FleetTruckParts.com mostly deals directly with a buyer; the company loads the equipment while the buyer arranges the shipping. In the future, however, Bramlette plans to make worldwide shipping quotes available online to his customers. “Logistics coordination has gotten a lot more technologically advanced since I’ve launched FleetTruckParts.com and now there are various freight companies and third-party logistics firms that actually have freight quoting software that can quote worldwide freight.”
The fluctuating value of the U.S. dollar has marked ups and downs for the company, but Bramlette is seeing a rise in business now that foreign currency is gaining ground. “We’re starting to see a lot more exporting than we did in the late 90s and early 2000s. We went through a little slump, but we’re back in full force now,” says Bramlette.
FleetTruckParts.com is a profitable company responding to a niche market. Since its inception, the company has seen changes to the exporting business sparked by the overseas presence of OEMs. Foreign demand for older parts is giving way to an increased demand for newer product, notes Bramlette.

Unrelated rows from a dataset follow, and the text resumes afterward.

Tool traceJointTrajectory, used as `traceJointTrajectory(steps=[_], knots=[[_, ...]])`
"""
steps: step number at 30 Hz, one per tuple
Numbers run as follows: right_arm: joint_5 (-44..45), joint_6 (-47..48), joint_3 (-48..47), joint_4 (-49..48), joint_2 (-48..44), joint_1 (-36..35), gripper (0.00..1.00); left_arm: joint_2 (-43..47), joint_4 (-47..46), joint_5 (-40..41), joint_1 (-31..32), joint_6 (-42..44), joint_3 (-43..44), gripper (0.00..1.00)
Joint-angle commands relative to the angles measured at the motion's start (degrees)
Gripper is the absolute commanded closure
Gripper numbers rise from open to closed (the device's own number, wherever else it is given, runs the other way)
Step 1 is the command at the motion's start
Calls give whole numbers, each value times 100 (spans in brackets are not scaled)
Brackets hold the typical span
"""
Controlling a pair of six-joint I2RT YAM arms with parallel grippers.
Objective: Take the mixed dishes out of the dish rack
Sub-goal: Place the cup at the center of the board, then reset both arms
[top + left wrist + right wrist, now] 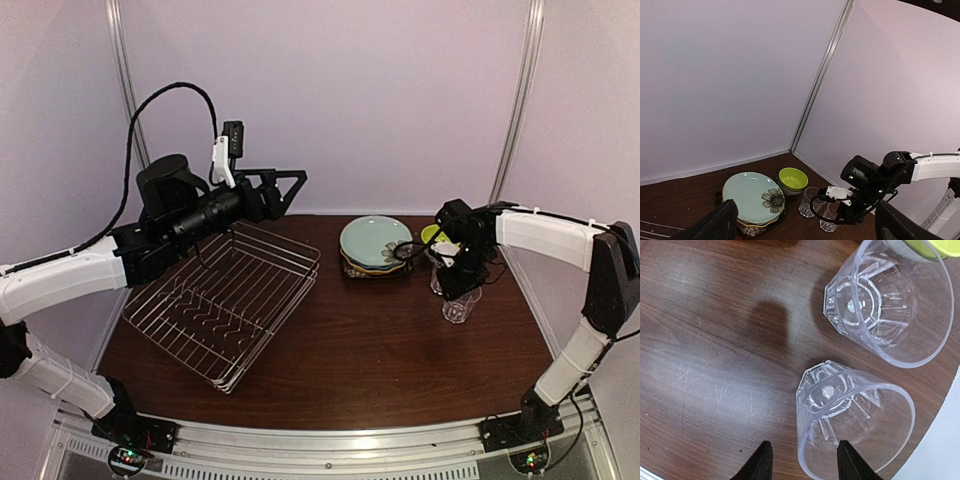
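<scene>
The silver wire dish rack (225, 300) lies on the table's left side with nothing in it. My left gripper (290, 185) hangs open and empty above its far corner; its fingers (715, 225) frame the left wrist view. The plates sit in one stack (375, 245), the pale teal flower plate (752, 195) on top. The lime-green bowl (793, 179) sits nested in a small pale bowl. Two clear glasses (850, 425) (890, 300) stand upright to its right. My right gripper (804, 465) is open over the nearer glass, its jaws astride that glass's left wall.
White walls close in the back and both sides, with a corner post (820, 80) behind the bowl. The glasses stand close to the table's right edge (945, 405). A black cable (150, 110) loops above the left arm.
</scene>
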State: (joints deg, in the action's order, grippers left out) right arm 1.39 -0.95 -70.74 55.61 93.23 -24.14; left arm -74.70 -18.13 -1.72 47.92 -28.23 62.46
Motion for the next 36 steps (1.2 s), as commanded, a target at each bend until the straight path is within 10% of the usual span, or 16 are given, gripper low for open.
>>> traceJointTrajectory(steps=[1,12,21,36], knots=[[60,-10,-379,190,-186,-71,45,52,214,56,-108,-107,91,3],[-370,-92,-1377,236,-446,-110,2,95,1605,-945,-942,-469,544,3],[-1696,-295,-1545,-1018,-819,-123,0,820,2881,-1160,-2209,-340,131,3],[-2877,-1248,1072,-4417,-1619,-784,0,1178,4006,-687,-2314,-489,-850,3]])
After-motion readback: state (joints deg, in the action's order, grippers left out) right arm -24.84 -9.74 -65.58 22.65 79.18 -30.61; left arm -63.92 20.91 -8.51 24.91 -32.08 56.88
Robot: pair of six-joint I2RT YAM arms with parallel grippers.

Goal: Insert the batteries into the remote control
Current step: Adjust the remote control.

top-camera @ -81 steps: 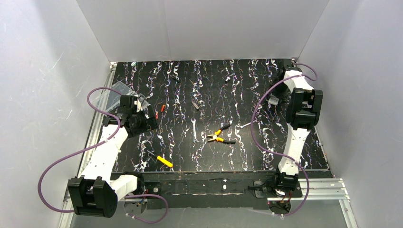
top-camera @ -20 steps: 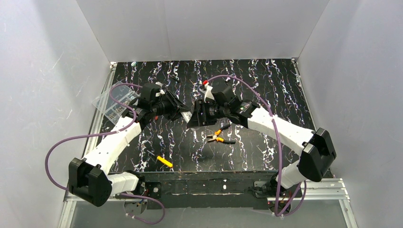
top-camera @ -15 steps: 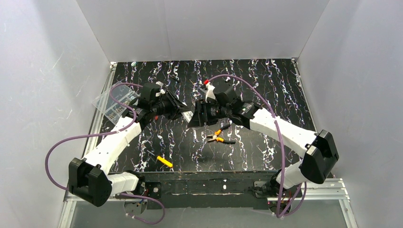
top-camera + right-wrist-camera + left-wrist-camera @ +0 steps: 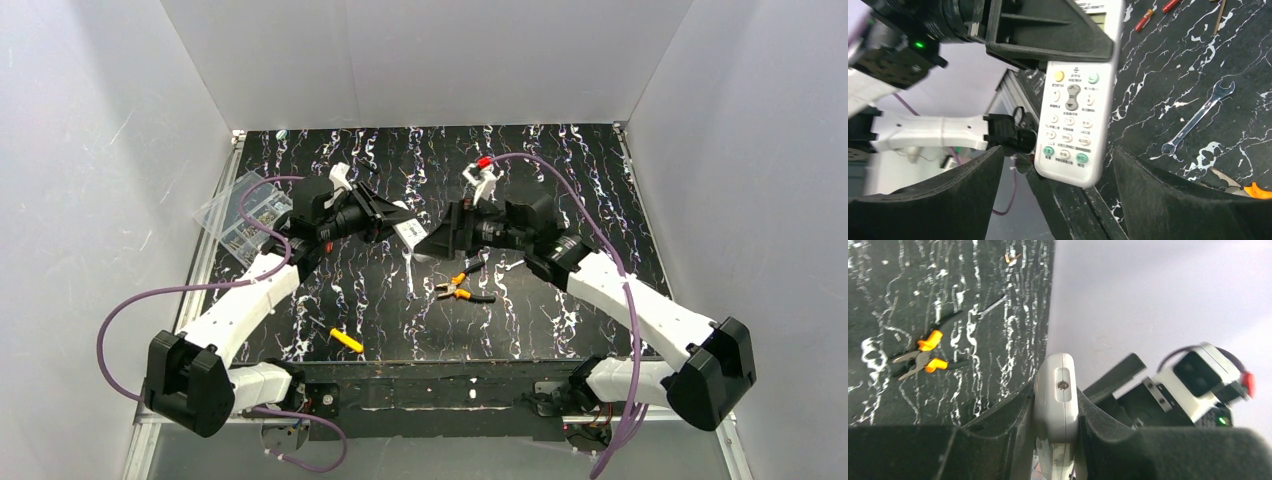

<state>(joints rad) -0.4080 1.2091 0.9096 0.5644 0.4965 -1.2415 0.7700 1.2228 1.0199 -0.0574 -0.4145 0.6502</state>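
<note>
Remote control [image 4: 1074,125] is up in the air, well clear of the tabletop [image 4: 560,180], roughly over its middle and a little toward the far edge. The left pincer [image 4: 388,222] is clamped on it: in the left wrist view the white case sits squeezed edge-on between the two black fingers [image 4: 1018,410]. The right pincer [image 4: 437,243] faces it from the other side with its jaws spread wide, one on each side of the handset, touching nothing.

In the right wrist view the button face points straight at the camera, the small screen tucked up by the left fingers. The back, where the battery recess should be, is out of sight in every view, so I cannot tell whether it is open.

The batteries [image 4: 1143,13] lie loose on the tabletop beyond the remote, small and red-orange, apart from each other. Nearer the middle lie a wrench [image 4: 1198,117] and the orange-handled pliers [image 4: 462,290].

On handling, this looks like a light, stiff plastic shell, smooth enough to twist or slide if pinched off-centre. The long side edges are the place to grip, as the left pincer seems to be doing. That keeps pressure off the buttons and screen and leaves the back free. The batteries should be light, hard and eager to roll, so a pinch across the middle of the barrel looks safest.
</note>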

“When [OEs] went into overseas markets, they brought newer product with them and that drove up foreign demand for these newer products,” says Bramlette. “Customers always used to look for something that was 10 to 15 years old, but now they contact us for newer products because the OEs brought that newer equipment into these countries.”
Teamwork, Bramlette says, is what makes his company strong. FleetTruckParts.com regularly works with other exporters to maintain a product network. “We work with a lot of other exporters,” says Bramlette. “You may not have the entire product list that a customer’s looking for, but you can work with other exporters and parts distributors that may have the products. It’s really all about teamwork.”
Fortunately, teamwork and network building are core competencies in the heavy-duty aftermarket. Foresight coupled with technological know-how and a solid family history in the heavy-duty industry brought prosperity to the Bramlettes’ business ventures. By grabbing globalization by the horns and using technology to knock on foreign doors, FleetTruckParts.com is more than weathering the current domestic market downturn.